本記事では、ファクタリング手数料の勘定科目と仕訳方法について、基本知識から実務上の注意点まで詳しく解説してまいりました。

最後に、重要なポイントを整理させていただきます。

今すぐ仕訳したい方 → 「売上債権売却損」で計上(買取型の場合)

  • ファクタリングは「借入」ではなく「売掛債権の売却」ですので、手数料は「売上債権売却損」が原則
  • 消費税は必ず「非課税」で処理する
  • 「借入金」「支払利息」は絶対に使用しない

手数料を抑えたい方 → 複数社の相見積もり+オンライン完結型を検討

  • 3社間ファクタリングなら手数料2〜9%が相場
  • OLTA・QuQuMoなどオンライン完結型は手数料が低い傾向
  • 信用力の高い売掛先の債権を優先的に活用する

正しい会計処理のための3つのポイント

  1. 勘定科目は「売上債権売却損」を原則とし、一度決めた会計方針を継続する ― 途中で科目を変えると税務調査で指摘される可能性があります。
  2. 消費税は非課税、ファクタリングは借入ではないことを常に意識する ― この2点を間違えると、税務上の大きな問題につながります。
  3. 不安な場合は税理士に相談し、税務リスクを回避する ― 特に決算期末をまたぐ場合や、金額が大きい場合は専門家のアドバイスを受けることをおすすめいたします。
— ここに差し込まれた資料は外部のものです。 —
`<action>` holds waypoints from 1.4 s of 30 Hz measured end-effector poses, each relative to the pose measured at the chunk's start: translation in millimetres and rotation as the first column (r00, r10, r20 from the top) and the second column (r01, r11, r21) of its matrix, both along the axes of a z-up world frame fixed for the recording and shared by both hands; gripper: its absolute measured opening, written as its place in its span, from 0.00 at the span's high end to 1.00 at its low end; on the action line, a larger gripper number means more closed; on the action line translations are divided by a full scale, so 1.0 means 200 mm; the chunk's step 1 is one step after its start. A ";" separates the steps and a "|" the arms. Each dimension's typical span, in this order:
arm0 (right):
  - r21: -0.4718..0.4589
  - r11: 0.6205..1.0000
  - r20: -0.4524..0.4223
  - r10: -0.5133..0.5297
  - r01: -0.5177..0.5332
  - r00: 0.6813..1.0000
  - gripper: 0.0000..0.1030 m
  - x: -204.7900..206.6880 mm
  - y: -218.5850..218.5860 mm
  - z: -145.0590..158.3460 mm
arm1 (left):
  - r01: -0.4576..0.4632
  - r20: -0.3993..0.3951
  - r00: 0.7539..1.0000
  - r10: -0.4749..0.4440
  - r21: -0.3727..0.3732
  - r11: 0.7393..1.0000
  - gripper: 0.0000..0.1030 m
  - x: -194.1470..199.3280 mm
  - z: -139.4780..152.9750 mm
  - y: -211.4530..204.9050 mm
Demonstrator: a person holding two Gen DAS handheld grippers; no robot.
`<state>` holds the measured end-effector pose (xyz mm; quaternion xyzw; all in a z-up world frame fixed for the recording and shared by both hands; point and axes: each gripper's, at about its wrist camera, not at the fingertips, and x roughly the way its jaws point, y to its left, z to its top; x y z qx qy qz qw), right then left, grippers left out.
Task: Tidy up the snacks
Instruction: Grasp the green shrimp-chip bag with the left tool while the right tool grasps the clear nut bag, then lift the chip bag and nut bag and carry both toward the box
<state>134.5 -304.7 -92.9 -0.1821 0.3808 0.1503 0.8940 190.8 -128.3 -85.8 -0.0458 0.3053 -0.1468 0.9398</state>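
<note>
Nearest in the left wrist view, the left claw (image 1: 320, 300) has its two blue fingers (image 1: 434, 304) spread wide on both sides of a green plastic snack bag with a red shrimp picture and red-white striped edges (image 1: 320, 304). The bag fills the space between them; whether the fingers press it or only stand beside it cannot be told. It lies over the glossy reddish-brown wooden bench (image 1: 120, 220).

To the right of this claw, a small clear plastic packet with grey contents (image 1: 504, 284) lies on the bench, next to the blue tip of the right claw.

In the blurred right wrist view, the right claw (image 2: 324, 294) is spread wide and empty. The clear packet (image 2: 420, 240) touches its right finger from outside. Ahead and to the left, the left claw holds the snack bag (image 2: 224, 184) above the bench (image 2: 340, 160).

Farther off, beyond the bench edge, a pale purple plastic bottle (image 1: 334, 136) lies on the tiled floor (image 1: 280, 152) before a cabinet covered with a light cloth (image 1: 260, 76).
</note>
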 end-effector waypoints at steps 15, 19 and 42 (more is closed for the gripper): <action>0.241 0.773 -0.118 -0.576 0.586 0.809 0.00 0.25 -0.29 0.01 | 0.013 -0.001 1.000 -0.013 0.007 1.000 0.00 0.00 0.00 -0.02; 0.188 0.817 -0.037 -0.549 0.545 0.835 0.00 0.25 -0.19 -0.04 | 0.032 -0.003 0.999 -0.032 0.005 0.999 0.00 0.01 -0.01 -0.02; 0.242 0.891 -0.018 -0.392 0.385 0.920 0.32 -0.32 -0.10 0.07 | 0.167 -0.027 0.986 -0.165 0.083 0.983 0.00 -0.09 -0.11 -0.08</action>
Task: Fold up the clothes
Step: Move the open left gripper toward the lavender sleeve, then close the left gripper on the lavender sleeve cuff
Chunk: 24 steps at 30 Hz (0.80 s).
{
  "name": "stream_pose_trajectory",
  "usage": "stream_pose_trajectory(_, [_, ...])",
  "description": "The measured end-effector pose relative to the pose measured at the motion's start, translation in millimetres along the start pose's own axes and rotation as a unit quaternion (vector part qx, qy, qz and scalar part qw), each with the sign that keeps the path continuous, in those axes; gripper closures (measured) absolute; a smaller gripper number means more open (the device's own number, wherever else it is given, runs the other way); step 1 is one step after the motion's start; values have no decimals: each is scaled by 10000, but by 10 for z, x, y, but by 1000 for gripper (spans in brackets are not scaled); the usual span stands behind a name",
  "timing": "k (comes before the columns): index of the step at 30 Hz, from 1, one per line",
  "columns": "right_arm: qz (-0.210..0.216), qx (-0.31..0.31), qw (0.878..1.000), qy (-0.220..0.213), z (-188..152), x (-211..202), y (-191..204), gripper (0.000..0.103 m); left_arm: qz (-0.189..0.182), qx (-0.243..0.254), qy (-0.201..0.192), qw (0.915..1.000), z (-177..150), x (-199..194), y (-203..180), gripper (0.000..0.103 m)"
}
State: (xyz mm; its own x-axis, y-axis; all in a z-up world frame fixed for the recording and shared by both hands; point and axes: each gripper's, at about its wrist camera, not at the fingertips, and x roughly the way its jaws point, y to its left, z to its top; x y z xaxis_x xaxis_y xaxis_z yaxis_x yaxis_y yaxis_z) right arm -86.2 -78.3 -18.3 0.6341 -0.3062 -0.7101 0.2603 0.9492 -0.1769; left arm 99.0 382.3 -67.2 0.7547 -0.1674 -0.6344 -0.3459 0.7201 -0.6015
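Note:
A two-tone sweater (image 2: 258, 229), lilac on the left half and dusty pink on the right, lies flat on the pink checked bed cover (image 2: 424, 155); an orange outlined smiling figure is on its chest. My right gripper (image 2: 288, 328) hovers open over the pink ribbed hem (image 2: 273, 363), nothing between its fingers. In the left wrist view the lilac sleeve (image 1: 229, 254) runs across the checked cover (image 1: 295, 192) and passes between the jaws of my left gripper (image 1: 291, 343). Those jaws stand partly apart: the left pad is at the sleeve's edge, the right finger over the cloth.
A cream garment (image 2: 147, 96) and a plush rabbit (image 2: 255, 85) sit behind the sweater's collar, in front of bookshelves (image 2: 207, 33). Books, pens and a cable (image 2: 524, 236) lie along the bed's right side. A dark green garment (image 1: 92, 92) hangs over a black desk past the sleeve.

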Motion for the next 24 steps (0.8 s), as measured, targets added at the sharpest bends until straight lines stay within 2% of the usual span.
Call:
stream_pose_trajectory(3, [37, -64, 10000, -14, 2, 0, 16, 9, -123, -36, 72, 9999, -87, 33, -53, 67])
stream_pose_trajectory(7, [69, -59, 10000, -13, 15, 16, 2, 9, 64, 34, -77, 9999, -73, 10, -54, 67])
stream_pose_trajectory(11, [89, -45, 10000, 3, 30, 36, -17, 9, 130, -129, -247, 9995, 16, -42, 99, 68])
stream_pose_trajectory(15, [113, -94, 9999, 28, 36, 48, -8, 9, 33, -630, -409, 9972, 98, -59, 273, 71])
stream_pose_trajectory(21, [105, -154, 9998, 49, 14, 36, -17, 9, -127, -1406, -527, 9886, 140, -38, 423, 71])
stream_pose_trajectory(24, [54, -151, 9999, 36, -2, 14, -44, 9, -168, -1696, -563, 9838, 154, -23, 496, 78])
ファクタリングは、正しく活用すれば中小企業や個人事業主のキャッシュフローを大幅に改善してくれる心強い資金調達手段です。

本記事でご紹介した勘定科目と仕訳方法を参考に、安心してファクタリングをご活用いただければ幸いです。

最後に改めて強調しておきたいのは、ファクタリングは「借入」ではなく「売掛債権の売却」であるという点です。この基本を理解しておけば、勘定科目の選択や仕訳方法で大きく迷うことはなくなるはずです。

会計処理に不安がある場合は、税理士などの専門家にご相談いただくことをおすすめいたします。キャッシュフローの悩みを解消しながら、正確な会計処理で健全な経営を続けていきましょう。